Alors que la proposition d’augmenter les tarifs d’électricité pour encourager les Québécois à réduire leur consommation d’énergie est discutée, il est crucial d’examiner les véritables effets de cette mesure. Le constat est clair : dans un contexte où ce sont principalement le transport et l’industrie qui expliquent la consommation moyenne élevée d’énergie du Québec, l’augmentation des tarifs résidentiels d’électricité vise la mauvaise cible. D’autant plus que l’orientation actuelle du gouvernement, axée sur le développement d’industries énergivores, entraînera inévitablement une augmentation de la consommation moyenne d’énergie au Québec, que les tarifs résidentiels augmentent ou non. De plus, étant donné que l’électricité est un service essentiel et difficilement substituable pour les ménages, une hausse des tarifs n’aurait qu’un impact limité sur la demande. Il serait certainement plus bénéfique de prioriser des projets de rénovations écoénergétiques des résidences pour atteindre cet objectif. 

La conséquence la plus important à considérer concernant l’augmentation des tarifs d’électricité résidentiels est la hausse de la précarité énergétique, c’est-à-dire la difficulté pour certains ménages de répondre à leurs besoins énergétiques ou la nécessité de sacrifier d’autres besoins essentiels (ex. l’alimentation) pour y parvenir. 

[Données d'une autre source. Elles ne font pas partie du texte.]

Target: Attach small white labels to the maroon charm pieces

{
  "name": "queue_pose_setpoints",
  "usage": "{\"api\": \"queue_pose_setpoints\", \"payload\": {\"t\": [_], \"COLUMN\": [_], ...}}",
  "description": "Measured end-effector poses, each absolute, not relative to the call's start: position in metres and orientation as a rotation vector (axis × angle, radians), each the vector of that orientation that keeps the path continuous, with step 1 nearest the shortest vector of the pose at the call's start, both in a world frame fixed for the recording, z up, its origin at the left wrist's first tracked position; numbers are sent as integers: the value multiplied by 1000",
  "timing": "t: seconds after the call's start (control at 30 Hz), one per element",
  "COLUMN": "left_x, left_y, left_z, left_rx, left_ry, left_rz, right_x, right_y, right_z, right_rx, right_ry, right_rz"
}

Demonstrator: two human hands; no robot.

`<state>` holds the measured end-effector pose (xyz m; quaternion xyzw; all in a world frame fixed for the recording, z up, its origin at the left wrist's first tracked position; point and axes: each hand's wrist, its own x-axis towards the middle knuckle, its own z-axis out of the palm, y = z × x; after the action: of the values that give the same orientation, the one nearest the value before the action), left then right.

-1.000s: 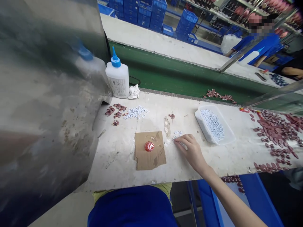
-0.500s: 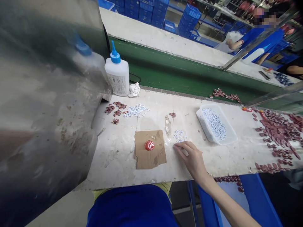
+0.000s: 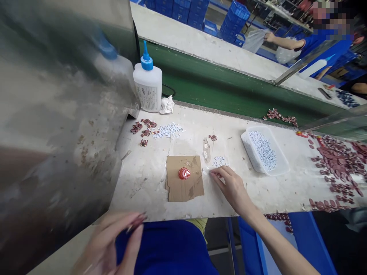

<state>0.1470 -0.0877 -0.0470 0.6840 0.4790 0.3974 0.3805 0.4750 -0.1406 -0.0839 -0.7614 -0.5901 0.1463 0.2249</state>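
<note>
My right hand [image 3: 232, 189] rests on the white table [image 3: 143, 191], its fingertips just below a small heap of white letter-like pieces [image 3: 219, 162]. It holds nothing I can see. To its left lies a torn cardboard sheet [image 3: 185, 189] bearing a glossy red round badge [image 3: 184, 173]. My left hand [image 3: 114, 240] is blurred, low at the table's near edge, in front of my blue apron, fingers drawn together. A dark red sliver [image 3: 138, 222] shows at its fingertips, too blurred to tell whether it is held.
A glue bottle [image 3: 147, 86] with a blue nozzle stands by a crumpled tissue [image 3: 166, 105]. A white tray [image 3: 249, 152] holds white pieces; dark red pieces [image 3: 335, 164] are heaped at right. A metal panel [image 3: 57, 114] fills the left. A green belt [image 3: 218, 84] runs behind the table. A co-worker's arm [image 3: 283, 42] shows far right.
My left hand has come into view at the lower left. My right hand has shifted slightly up and right, and the whole scene has shifted a little as the camera turned.
</note>
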Motion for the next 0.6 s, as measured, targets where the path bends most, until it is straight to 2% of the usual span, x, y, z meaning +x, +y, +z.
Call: {"api": "queue_pose_setpoints", "payload": {"t": [0.17,0.33,0.6], "left_x": [172,190,191], "left_y": [-76,-68,-60], "left_z": [-75,-79,-84], "left_rx": [1706,1609,1689], "left_ry": [1107,1132,1112], "left_rz": [894,832,810], "right_x": [456,445,436], "right_y": [-122,-109,-100], "right_z": [-73,-69,-66], "right_rx": [-1916,-1816,-1761], "right_ry": [-1413,-1312,-1693], "right_rz": [719,900,563]}}
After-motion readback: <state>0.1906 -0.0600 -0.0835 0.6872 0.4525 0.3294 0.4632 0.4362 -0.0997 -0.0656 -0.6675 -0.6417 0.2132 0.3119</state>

Cela étant dit, le processus de transition énergétique est en cours et, même sans l’introduction de signaux-prix, les tarifs d’électricité pourraient être impactés à la hausse. Nous aborderons cette question dans une seconde fiche, en plus de proposer des solutions concrètes pour financer la transition énergétique du Québec autrement que par la facture d’électricité des ménages. Il est à la fois possible et souhaitable de transformer le système énergétique du Québec sans passer par une augmentation importante des tarifs d’électricité, à condition cependant de planifier soigneusement cette transition et de mettre en œuvre des mesures ambitieuses visant le bien-être général de l’ensemble de la population avant les intérêts industriels. D’ailleurs, il importe de ne pas perdre de vue que le développement économique ne fait sens que s’il contribue au bien-être collectif. Si celui-ci se réalise aux dépens des ménages, il rate alors la cible. C’est pourquoi l’attribution de notre capacité énergétique collective doit faire l’objet d’un dialogue avec la population; or, ce dialogue semble actuellement absent des cartons du gouvernement. 


[1] Sur le passage de l’électricité en tant que service public essentiel à l’électricité comme bien de consommation, voir Marie-Claude Prémont, « L’hydroélectricité du Québec sous tension » dans La révolution tranquille 60 ans après (dir. Paquin, Stéphane et Hubert Rioux), Les presses de l’Université de Montréal, 2022. Sur la transformation du principe de la tarification de l’électricité, voir Vérificateur général du Québec, « Établissement des tarifs d’électricité d’Hydro-Québec et autres sujets d’intérêt », Rapport du Vérificateur général du Québec à l’Assemblée nationale pour l’année 2018-2019, mai 2018.

[2] Marie-Claude Prémont, « L’hydroélectricité du Québec sous tension » dans La révolution tranquille 60 ans après (dir. Paquin, Stéphane et Hubert Rioux), Les presses de l’Université de Montréal, 2022; Marie-Claude Prémont, « Pechiney in Becancour: altering the course of aluminum production in Quebec », Cahier d’histoire de l’aluminium, 2 :69, 2022.

[3] Hydro-Québec, Vers un Québec décarboné et prospère. Plan d’action 2035, 2023, p. 3.

[4] Johanne Whitmore et Pierre-Olivier Pineau, État de l’énergie au Québec 2024, Chaire de gestion du secteur de l’énergie, HEC Montréal, préparé pour le gouvernement du Québec, 2024.